The lab team also in the process of characterizing a zebrafish line with an early stop codon in the ABCC8 gene with the ultimate goal of implementing the zebrafish as a model to validate novel genetic loci and test potential new therapies. One major advantage of the zebrafish model is the ability to analyze insulin secretion in vivo. Using expression of ins:GcAMP6s, which is a fluorescent genetically encoded Ca2+sensor in pancreatic β cells, we can visualize the elevations of intracellular [Ca2+] during insulin secretion under the control of the insulin promoter. New models will be created as the lab uncovers novel genetic etiologies causative of hyperinsulinism.

Hyperinsulinism: Genotyping, Phenotyping, Database and Repository (1989 – present)

For over three decades, the De León-Crutchlow lab has collected blood, saliva, pancreatic tissue, and stool samples from thousands of patients with hyperinsulinism. Our goal is to (1) determine the phenotypic and genetic underpinnings of hyperinsulinism, (2) identify novel genetic candidates causing insulin dysregulation, (3) build a comprehensive repository of samples representing different forms of congenital hyperinsulinism, and (4) allow for future, multidisciplinary analyses with scientists inside and outside of our Center.

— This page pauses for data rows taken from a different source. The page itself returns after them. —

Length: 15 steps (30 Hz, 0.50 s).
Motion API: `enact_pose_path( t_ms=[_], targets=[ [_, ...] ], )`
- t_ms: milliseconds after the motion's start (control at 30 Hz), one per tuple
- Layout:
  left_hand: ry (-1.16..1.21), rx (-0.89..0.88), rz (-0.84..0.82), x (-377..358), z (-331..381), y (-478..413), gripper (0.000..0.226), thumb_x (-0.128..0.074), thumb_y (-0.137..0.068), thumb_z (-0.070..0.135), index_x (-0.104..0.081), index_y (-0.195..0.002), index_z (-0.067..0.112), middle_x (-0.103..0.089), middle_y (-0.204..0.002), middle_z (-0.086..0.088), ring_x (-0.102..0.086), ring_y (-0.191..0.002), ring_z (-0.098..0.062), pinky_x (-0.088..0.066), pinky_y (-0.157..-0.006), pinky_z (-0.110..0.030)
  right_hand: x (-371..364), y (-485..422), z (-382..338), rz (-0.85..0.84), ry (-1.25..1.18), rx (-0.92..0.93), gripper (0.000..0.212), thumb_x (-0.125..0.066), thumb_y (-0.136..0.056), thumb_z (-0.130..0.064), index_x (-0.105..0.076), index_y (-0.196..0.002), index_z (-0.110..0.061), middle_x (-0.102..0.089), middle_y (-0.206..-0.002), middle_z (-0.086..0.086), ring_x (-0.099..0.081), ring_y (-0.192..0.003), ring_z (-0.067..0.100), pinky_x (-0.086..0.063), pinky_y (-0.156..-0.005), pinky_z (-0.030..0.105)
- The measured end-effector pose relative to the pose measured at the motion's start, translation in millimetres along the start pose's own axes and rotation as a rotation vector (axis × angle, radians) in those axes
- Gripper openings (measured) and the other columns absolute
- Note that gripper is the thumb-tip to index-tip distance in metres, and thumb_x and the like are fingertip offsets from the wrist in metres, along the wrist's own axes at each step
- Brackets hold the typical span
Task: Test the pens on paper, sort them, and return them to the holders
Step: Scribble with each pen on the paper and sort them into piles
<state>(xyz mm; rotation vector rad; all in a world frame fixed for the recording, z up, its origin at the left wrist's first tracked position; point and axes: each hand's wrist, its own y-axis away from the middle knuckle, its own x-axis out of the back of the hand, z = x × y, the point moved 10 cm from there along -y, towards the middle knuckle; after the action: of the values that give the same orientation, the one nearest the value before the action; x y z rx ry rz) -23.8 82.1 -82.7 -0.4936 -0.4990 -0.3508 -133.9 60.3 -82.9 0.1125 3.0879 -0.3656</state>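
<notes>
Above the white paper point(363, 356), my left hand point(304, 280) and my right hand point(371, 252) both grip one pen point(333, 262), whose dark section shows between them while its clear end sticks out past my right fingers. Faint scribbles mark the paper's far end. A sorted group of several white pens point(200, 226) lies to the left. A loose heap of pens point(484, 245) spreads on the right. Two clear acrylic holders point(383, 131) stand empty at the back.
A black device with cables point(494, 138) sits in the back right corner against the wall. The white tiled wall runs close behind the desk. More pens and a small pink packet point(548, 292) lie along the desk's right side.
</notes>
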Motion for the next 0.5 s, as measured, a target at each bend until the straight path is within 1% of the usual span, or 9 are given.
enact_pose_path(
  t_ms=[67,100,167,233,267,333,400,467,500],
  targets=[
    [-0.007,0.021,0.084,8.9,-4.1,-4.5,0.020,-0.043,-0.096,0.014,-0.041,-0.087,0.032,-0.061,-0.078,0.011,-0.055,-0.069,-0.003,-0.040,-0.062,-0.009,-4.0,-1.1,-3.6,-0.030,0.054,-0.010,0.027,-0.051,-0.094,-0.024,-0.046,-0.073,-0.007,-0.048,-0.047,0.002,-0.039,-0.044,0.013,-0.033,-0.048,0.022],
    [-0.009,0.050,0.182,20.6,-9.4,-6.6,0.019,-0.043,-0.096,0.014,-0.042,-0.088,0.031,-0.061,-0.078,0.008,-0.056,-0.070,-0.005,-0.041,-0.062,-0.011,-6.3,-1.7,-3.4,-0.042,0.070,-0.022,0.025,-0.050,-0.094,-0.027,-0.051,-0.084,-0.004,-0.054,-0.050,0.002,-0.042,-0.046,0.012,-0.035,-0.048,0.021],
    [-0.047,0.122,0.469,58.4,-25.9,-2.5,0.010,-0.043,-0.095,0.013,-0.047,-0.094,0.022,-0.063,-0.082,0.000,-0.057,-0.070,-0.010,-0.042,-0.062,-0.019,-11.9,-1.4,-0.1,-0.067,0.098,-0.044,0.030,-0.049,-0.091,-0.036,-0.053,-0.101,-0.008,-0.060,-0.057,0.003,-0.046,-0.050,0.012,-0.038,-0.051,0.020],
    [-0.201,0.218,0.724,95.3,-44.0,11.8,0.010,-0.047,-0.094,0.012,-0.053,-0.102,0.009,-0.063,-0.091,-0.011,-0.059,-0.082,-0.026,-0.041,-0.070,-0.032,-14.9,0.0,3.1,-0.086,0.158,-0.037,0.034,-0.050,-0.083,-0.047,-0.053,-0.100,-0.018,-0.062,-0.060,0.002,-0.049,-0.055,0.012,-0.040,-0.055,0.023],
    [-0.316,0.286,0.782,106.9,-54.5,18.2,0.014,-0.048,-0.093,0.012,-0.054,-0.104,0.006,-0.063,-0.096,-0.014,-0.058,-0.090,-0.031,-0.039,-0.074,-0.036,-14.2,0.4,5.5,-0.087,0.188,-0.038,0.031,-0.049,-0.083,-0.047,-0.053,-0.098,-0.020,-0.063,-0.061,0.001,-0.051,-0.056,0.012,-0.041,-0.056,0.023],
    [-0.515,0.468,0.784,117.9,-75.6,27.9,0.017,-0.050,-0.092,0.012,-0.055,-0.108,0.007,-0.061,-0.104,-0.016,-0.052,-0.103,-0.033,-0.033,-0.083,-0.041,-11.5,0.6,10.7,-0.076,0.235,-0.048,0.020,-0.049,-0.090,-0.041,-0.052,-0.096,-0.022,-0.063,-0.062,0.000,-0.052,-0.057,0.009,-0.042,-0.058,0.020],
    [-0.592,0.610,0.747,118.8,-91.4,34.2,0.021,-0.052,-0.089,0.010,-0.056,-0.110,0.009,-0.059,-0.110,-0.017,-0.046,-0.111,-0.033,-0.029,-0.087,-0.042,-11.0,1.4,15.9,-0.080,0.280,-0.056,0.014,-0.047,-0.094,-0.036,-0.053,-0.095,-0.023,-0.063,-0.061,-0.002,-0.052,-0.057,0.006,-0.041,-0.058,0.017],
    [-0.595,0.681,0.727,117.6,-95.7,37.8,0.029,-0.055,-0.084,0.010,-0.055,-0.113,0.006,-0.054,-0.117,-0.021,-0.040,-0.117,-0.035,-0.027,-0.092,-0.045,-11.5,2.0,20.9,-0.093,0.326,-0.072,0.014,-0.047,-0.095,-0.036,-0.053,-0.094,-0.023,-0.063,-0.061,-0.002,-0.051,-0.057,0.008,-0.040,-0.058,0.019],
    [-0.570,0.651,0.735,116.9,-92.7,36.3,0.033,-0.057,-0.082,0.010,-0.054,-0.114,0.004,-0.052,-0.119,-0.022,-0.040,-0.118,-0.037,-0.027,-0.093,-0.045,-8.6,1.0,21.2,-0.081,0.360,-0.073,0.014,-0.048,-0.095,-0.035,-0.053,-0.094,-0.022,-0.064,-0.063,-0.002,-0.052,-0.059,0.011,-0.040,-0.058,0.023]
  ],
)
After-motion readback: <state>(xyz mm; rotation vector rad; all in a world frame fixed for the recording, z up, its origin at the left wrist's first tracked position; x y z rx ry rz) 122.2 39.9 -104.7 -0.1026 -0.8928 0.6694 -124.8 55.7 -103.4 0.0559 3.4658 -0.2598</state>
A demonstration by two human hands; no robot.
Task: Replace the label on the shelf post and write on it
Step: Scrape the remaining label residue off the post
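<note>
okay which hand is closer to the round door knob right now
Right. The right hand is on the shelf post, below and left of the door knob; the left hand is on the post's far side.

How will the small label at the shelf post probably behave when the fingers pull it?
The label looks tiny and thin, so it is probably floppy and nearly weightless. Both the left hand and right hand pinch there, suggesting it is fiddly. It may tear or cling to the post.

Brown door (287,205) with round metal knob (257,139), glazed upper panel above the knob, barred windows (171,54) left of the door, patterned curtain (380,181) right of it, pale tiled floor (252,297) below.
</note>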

Improving Understanding of Neuropathophysiologic Mechanisms of Disease in Hyperinsulinemic Hypoglycemia Through Advanced Neuroimaging Techniques (2019 – present)

This study seeks to build knowledge of the pathophysiologic mechanisms underlying neurodevelopmental consequences of hyperinsulinism. The primary objective of this study is to determine whether brain GluCEST percent contrast, as a measure of brain glutamate concentration, differs between individuals with subtypes of hyperinsulinism compared to those with T1DM, and healthy controls.

Efficacy of Vitamin E in Hyperinsulinism/Hyperammonemia (HI/HA) Syndrome (2019 – present)

Based on preclinical studies, the De León-Crutchlow lab team hypothesizes that vitamin E will inhibit GDH activity and may impact hyperinsulinemic hypoglycemia and hyperammonemia in subjects with HI/HA syndrome. The primary objective of this study is to determine an effective dose of vitamin E to reduce protein-induced hyperinsulinemia in pediatric and adult subjects with HI/HA.

Partnering with Industry (2008 – present)

Dr. De León-Crutchlow's clinical research program has established itself as one of the world’s premier hyperinsulinism research centers. The lab is continually partnering with pharmaceutical and industry sponsors to evaluate the safety, tolerability, and efficacy of investigational drugs and devices.